WHAT YOU SHOULD DO — Find every line in the data that contains the word "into". Return each of those lines.
*** Opening DATA EXTRACTS ***
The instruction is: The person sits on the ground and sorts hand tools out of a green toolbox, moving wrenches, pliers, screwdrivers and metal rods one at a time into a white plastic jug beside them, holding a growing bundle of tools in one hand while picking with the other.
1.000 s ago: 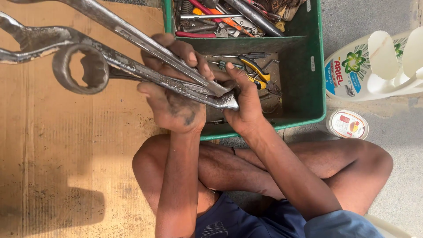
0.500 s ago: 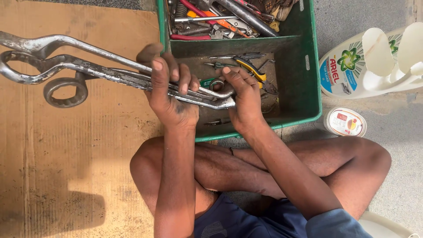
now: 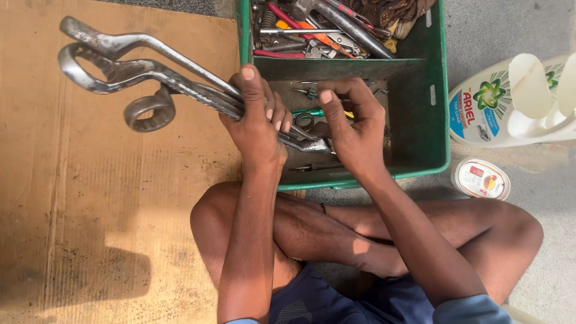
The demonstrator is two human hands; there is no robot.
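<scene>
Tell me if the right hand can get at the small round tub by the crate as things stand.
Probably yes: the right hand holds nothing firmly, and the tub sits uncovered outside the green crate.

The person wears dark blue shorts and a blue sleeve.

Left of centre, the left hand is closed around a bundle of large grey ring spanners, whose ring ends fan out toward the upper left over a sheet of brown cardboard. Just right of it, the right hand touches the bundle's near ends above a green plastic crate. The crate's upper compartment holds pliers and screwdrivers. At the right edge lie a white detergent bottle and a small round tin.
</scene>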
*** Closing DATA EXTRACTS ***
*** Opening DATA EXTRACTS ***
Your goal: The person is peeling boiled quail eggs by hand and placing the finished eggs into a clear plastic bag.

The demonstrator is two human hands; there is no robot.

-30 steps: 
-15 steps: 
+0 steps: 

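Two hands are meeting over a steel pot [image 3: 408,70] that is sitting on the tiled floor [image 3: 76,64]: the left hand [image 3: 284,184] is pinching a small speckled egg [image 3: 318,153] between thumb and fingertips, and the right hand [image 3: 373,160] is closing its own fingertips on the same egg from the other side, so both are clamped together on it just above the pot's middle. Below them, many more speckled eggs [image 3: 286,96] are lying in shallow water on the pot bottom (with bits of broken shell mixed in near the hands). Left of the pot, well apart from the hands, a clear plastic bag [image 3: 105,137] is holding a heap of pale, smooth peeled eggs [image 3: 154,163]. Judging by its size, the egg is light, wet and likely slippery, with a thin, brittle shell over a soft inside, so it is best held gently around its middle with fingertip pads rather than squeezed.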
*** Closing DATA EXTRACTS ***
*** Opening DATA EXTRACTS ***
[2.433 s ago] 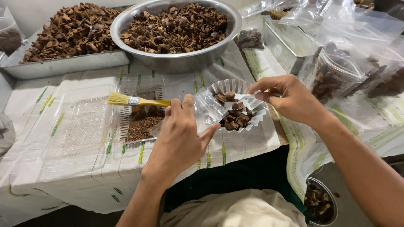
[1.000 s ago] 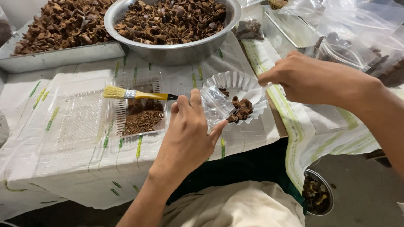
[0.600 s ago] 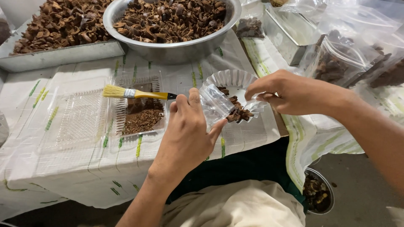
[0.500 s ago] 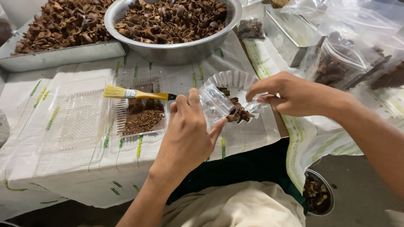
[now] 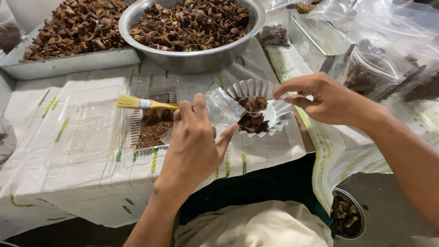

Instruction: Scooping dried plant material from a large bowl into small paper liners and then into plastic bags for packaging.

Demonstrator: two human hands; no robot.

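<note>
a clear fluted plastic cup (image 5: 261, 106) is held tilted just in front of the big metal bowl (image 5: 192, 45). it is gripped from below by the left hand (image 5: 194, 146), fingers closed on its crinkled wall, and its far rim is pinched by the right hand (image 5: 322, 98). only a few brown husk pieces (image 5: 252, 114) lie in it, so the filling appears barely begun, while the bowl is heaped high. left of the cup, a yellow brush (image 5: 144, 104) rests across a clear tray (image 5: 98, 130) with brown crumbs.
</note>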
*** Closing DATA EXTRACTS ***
YOUR SOLUTION —
The instruction is: The person sits on the ground and sorts hand tools out of a green toolbox, moving wrenches, pliers, screwdrivers and metal rods one at a time into a white plastic jug beside them, holding a growing bundle of tools in one hand while picking with the other.
Your goal: The person is peeling boiled quail eggs by hand and placing the finished eggs into a clear plastic bag.
Instruction: Scooping dried plant material from a large bowl into small paper liners and then into plastic bags for packaging.

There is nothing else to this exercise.